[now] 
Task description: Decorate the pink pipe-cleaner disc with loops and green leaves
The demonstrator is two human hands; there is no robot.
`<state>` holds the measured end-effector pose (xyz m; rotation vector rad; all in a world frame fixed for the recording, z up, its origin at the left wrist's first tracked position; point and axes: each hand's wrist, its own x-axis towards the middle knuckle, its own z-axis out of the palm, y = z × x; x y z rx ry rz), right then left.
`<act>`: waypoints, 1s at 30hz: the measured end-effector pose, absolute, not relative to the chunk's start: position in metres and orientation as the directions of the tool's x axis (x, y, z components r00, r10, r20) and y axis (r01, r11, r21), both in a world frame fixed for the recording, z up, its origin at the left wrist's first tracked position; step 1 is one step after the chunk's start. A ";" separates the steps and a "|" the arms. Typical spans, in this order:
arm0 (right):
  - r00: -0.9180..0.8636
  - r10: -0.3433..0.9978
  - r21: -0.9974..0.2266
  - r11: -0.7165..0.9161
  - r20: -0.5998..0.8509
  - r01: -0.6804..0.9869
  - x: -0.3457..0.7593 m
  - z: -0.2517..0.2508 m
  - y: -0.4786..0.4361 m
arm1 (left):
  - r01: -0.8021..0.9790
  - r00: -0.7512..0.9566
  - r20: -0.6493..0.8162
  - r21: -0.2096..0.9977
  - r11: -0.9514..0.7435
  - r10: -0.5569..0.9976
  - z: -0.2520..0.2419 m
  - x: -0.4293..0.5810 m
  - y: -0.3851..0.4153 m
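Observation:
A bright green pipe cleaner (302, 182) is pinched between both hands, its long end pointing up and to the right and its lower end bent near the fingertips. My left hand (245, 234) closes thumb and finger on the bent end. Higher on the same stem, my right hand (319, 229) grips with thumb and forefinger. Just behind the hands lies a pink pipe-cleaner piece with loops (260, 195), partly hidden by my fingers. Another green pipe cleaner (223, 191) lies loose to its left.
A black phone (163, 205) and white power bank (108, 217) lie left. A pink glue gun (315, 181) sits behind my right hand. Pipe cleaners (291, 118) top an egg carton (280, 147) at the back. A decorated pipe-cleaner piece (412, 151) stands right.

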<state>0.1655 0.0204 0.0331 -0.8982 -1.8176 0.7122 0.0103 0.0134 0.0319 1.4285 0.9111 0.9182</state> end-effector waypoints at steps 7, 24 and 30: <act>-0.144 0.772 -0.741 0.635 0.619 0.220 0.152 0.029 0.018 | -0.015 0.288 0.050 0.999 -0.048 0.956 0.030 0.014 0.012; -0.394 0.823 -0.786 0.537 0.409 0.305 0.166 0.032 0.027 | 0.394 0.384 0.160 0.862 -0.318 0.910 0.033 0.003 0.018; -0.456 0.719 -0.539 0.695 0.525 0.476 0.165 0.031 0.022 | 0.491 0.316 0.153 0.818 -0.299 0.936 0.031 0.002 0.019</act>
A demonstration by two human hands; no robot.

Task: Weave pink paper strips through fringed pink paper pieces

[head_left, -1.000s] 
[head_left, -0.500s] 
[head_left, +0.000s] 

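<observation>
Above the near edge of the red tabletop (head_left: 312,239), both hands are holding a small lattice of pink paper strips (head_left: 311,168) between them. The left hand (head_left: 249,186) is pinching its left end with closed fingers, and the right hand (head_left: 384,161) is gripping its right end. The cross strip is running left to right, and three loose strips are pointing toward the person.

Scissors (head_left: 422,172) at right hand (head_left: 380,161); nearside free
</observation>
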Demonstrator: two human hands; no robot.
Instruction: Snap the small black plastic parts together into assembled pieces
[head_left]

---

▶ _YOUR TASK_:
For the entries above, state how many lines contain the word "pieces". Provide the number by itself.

▶ _SOLVED PROBLEM_:
2